Brunson thus had license to grab Games 1 and 2 of the finals by the throat, on the road, based on precedent, not earlier game performance. Those closeouts — arguably the best examples of a Knicks captain’s leadership since Reed hobbled onto the court for Game 7 in 1970 — laid the foundation for the all-time classic that was the fourth quarter of Game 4 this year.
How would I explain to Michelle the extraordinary finish that assured that Anunoby’s jersey would someday be raised to the Garden’s rafters? With just this: His chasedown block of De’Aaron Fox’s ill-timed layup happened right in front of where she would have been sitting.
It was the unexpected, the underdog’s ascension — including the Jeremy Lin phenomenon, brief as it was — that she most loved. In that vein, no one forecast this version of Brunson — not when the Knicks signed him in 2022, and certainly not when he was drafted in the second round, with the 33rd overall pick, in 2018.
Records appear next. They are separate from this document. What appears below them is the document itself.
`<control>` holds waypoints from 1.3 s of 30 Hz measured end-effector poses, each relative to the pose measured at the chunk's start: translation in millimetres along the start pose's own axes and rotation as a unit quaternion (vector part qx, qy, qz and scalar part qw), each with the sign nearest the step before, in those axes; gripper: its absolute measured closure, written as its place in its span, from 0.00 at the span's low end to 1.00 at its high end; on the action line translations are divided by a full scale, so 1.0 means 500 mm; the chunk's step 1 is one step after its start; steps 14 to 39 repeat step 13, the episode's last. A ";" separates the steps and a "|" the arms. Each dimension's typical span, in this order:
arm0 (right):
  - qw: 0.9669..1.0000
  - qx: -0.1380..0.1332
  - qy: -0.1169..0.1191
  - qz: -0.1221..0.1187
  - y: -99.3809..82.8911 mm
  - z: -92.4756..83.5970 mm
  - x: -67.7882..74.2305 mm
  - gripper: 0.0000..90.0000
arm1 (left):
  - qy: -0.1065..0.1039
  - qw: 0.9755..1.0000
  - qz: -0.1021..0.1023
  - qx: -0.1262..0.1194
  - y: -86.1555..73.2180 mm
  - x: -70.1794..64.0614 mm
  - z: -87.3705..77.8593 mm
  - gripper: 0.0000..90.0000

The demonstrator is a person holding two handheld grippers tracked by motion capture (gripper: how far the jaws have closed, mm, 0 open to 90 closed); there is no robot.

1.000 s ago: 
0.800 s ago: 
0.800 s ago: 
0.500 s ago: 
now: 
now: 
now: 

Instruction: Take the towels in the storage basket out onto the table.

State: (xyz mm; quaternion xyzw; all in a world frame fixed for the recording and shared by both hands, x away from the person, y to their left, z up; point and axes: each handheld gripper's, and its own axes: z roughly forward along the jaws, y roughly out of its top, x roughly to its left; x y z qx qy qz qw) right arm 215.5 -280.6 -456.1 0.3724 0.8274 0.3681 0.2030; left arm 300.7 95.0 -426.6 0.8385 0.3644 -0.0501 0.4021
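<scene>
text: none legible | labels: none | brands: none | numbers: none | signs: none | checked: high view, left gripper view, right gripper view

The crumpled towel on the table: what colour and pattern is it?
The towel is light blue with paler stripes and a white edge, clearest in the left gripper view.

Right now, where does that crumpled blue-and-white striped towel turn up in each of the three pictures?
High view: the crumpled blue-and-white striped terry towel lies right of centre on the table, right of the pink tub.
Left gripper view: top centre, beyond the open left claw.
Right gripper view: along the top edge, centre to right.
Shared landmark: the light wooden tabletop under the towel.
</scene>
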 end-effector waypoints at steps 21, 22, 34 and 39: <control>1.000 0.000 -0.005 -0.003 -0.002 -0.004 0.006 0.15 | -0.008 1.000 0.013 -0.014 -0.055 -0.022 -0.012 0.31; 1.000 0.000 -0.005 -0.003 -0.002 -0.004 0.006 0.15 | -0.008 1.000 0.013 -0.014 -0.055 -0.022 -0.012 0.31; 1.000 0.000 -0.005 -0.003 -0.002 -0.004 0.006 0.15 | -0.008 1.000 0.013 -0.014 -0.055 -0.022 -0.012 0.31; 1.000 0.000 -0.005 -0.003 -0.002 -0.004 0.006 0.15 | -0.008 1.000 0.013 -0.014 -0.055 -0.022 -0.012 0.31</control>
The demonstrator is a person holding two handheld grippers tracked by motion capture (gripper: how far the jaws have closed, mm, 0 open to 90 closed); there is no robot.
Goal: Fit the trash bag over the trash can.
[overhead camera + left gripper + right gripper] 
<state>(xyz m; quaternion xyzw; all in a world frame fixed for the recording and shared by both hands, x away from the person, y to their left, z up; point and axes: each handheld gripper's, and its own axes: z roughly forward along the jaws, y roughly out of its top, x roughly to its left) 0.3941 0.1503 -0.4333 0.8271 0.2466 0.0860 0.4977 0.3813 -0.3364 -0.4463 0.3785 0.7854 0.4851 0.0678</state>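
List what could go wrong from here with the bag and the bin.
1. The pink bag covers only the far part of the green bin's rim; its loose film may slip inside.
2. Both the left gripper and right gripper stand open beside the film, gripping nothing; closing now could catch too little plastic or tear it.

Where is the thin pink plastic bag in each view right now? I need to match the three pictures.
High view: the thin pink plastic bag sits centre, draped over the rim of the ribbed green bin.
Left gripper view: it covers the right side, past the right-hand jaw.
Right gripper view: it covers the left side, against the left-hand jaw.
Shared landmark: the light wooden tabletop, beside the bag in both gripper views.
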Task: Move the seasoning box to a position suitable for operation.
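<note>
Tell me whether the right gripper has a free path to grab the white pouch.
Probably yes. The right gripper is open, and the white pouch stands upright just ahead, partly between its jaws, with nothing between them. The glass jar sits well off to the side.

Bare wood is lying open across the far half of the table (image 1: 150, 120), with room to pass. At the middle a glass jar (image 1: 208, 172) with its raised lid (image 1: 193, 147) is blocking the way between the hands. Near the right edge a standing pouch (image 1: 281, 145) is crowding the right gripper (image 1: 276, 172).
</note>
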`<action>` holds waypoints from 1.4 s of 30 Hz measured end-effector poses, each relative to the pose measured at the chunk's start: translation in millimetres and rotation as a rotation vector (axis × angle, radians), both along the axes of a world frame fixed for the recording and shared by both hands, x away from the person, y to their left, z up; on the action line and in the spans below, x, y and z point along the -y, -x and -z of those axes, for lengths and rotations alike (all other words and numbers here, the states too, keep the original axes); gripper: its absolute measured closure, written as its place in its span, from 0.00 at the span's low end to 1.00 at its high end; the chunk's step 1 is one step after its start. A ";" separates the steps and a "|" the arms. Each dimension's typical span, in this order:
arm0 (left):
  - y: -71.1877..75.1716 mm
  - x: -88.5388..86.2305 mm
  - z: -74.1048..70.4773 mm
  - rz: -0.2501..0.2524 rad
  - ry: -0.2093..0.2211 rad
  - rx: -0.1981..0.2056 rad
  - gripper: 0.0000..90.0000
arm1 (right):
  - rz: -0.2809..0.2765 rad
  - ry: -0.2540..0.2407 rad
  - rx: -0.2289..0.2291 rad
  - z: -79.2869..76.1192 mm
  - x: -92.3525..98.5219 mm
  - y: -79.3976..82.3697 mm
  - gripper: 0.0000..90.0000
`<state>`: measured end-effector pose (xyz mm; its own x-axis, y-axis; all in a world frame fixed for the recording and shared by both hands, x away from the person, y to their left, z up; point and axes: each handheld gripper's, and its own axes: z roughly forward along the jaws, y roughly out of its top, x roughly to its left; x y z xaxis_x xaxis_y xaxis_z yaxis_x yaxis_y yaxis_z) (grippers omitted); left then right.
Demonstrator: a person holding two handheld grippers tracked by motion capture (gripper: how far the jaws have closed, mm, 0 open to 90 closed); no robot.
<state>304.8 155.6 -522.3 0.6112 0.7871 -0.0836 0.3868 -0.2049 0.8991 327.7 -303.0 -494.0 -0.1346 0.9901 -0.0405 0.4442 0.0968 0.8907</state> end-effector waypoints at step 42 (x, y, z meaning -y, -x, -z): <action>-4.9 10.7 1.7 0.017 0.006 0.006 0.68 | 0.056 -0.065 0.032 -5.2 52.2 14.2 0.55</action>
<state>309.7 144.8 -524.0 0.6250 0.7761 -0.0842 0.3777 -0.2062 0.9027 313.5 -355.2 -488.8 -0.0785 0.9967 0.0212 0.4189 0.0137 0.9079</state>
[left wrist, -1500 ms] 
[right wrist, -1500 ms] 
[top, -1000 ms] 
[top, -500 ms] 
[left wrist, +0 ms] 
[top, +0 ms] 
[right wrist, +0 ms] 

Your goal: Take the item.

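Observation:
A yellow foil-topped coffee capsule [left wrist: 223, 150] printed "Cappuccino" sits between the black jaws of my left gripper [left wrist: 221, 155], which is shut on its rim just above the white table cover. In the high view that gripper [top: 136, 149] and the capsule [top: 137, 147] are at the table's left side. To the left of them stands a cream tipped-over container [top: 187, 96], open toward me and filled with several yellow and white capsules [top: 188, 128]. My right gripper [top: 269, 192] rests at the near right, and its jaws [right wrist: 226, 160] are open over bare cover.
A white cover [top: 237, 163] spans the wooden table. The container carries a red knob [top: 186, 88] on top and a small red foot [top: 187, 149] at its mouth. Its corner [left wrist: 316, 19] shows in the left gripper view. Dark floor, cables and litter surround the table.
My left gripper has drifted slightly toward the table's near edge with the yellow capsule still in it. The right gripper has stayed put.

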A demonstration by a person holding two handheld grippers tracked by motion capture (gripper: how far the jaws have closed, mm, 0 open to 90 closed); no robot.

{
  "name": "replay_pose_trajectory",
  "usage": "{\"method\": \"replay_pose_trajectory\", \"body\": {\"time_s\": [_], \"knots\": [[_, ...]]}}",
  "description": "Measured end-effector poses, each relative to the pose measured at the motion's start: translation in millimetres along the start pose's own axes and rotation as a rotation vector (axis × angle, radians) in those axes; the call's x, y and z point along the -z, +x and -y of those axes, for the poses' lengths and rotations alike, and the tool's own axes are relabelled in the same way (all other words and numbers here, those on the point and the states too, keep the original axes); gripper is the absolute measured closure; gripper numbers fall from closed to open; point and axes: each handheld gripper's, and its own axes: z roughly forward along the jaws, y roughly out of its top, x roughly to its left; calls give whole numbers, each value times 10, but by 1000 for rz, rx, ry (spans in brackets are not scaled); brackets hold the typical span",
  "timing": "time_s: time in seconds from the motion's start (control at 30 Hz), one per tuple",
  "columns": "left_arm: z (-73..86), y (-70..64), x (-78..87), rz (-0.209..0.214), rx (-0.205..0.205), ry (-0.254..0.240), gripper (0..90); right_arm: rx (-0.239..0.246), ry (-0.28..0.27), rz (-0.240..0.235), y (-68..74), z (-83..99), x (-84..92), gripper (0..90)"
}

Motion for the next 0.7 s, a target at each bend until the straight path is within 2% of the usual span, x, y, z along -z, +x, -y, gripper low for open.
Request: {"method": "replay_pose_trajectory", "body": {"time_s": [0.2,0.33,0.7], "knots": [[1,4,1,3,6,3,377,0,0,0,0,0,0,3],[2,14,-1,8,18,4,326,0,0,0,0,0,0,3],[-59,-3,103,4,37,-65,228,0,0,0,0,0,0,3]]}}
On that very June night, I visited Michelle in the hospital. She was weak, on morphine, with only days left to live. Still, she demanded that the TV go on when I casually mentioned that the draft was soon to begin. Propped up in bed, she watched intently as the parade of newly minted millionaires proceeded. Given her condition, it was no wonder that she lost interest after the Knicks, picking ninth, chose Kevin Knox, a forward from Kentucky. She was asleep by the time Brunson was chosen, and I had said my last goodbye.
If eight years is a long time to wish a loved one could have hung on for something she truly would have loved, I was far from alone.
Towns, who lost his mother in 2020, shared poignant postgame conviction that she was watching over him. Roberta Cohen, Asofsky’s wife, texted me that, if there is an afterlife, it hopefully comes with a streaming service. Gale Kennedy, Willis’s widow, told Ian O’Connor of The Athletic after Game 4, “I just wish Willis was here to see it.”
After Brunson had sealed the deal and secured his finals most valuable player trophy with 45 points and the kind of closeout we routinely anticipated from the immortals of the game, the reflective texts filled my phone’s screen — from Wynn Plaut, who subsidized Michelle in her last couple of years so she wouldn’t lose her prize seats; her daughter Blair Musler from the West Coast.
Understand how impossibly high emotions were at the Garden, all around New York, from one generation to another, as the finals played out at the intersection of remarkable historical achievement and the liberating conclusion of a 53-year drought. One needn’t be a Knicks fan — only one of the City Game — to know how very much this team, this title, meant to those who are, or would have meant to those who were.